Наконец, озабоченность вызывает то, как демократы иногда реагируют на популистских лидеров и популистские партии. В ряде стран непопулистские партии – а также иногда и государственные СМИ – реагировали тем, что возводили вокруг популистов «санитарный кордон»: никакого сотрудничества с ними, разумеется, никаких политических коалиций, никаких телевизионных дебатов и никаких уступок ни по одному из их требований. В некоторых случаях проблемы с такого рода стратегиями исключения были очевидны с самого начала. Например, Николя Саркози утверждал, что Национальный фронт не разделяет основные французские республиканские ценности, а сам в то же время скопировал иммиграционную политику Национального фронта, превратив свою партию в некое подобие «облегченного варианта» НФ. Такое очевидное лицемерие в корне подорвало любую стратегию, направленную против НФ. Менее очевиден тот факт, что сговор всех политических акторов, кроме популистов, с целью исключить этих последних из политического процесса, немедленно повышает доверие к утверждению популистов, что властные партии создали «картель»: популисты получают большое удовольствие, показывая, что все их соперники одним миром мазаны, несмотря на заявленные идеологические различия, – отсюда стремление даже названия этих партий соединять в одно, чтобы усилить впечатление, что только у популистов есть подлинное альтернативное решение. (Например, во Франции Марин Ле Пен использовала акроним UMPS, соединяя в одно целое названия правой партии Саркози и партии социалистов.)
Помимо всех этих практических задач – которые в основном связаны с выработкой политических стратегий, способных обуздать аппетиты популистов, – есть и еще одна важная проблема.

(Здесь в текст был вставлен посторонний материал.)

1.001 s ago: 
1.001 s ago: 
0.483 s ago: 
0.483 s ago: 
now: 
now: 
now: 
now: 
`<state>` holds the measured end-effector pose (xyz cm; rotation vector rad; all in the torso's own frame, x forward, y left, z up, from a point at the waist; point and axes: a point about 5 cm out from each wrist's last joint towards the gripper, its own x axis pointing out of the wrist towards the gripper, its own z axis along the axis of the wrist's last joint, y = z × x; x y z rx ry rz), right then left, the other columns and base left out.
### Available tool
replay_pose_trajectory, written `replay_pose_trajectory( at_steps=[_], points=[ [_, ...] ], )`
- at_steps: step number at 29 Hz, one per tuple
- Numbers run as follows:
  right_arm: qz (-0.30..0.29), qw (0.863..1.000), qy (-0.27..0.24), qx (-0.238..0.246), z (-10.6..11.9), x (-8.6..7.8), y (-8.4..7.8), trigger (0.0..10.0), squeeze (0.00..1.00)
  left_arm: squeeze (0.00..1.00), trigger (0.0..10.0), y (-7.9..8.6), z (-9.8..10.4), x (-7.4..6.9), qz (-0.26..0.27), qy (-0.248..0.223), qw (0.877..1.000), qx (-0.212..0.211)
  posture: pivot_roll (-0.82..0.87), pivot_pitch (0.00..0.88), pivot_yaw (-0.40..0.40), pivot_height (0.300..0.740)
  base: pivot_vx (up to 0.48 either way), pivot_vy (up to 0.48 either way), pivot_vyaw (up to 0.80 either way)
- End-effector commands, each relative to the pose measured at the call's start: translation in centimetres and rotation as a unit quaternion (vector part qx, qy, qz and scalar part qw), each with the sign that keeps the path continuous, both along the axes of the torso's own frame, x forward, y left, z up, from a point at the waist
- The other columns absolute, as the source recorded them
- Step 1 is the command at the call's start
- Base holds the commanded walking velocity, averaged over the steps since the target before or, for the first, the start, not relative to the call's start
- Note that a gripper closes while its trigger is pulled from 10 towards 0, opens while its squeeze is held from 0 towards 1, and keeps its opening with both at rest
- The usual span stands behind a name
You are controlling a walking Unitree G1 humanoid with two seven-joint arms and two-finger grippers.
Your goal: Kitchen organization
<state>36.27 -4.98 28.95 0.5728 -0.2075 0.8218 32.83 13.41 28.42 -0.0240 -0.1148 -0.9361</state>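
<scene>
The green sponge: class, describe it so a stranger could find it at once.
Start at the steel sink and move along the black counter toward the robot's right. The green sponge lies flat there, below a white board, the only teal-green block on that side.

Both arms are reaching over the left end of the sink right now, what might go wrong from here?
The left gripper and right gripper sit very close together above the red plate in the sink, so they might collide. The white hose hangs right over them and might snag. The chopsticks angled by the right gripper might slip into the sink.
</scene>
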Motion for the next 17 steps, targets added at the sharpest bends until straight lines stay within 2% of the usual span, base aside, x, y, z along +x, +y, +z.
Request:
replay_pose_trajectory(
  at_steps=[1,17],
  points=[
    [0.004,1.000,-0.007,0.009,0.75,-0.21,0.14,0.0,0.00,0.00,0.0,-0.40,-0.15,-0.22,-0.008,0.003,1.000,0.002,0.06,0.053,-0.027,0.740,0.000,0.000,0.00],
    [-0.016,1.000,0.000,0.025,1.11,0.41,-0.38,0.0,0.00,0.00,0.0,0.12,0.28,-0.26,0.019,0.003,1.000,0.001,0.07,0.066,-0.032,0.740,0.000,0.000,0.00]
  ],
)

Я утверждал, что проблема с популистами заключается в том, что они исключают. Так что же мы можем сделать в ответ? Исключить их! Я также неоднократно показывал, что популисты – убежденные антиплюралисты. Так чего же мы добиваемся, исключая их? Накладываем ограничения на плюрализм. Что-то здесь явно не так. Можно вспомнить, что придавало нападкам Уоллеса на либералов такую силу и убедительность: он утверждал, что «самые большие мракобесы те… кто называет мракобесами других»[130].
Я полагаю, что пока популисты остаются в рамках закона – например, не разжигают ненависть и не подстрекают к насилию, – другие политические акторы (и представители СМИ) обязаны вступать с ними во взаимодействие. Когда они получают места в парламенте, они являются представителями своих избирателей; игнорировать популистов – только усиливать у их электората впечатление, что «правящие элиты» бросили их на произвол судьбы, да и вообще никогда ими не интересовались. Но разговаривать с популистами – не значит говорить, как популисты. Можно серьезно отнестись к их политическим заявлениям, не принимая их при этом за чистую монету. В частности, вовсе не обязательно соглашаться с тем, как популисты преподносят те или иные проблемы. Вспомним пример, который мы приводили выше: были ли во Франции 1980-х миллионы безработных? Да. Были ли все рабочие места захвачены «иммигрантами», как пытался убедить свой электорат Национальный фронт? Разумеется, нет.
Смысл не в том, что правильные аргументы и неоспоримые доказательства гарантированно помогут разгромить популистов в парламентах, в публичных дебатах и в конце концов на избирательных участках. Если правда, что популисты всегда взывают к некоему символическому образу «истинного народа», привлекательность этого образа не исчезнет автоматически только потому, что избирателям будет предоставлена достоверная статистика относительно той или иной сферы общественной жизни. Но это и не означает, что правильные аргументы и факты вообще не имеют значения. Например, многие из тех, кто поддерживал Уоллеса во время президентской избирательной компании 1968 г., отвернулись от него после того, как профсоюзы стали забрасывать своих членов информацией о реальном положении «рабочего человека» в Алабаме и о том, как мало сделал Уоллес на посту губернатора, чтобы облегчить это положение[131].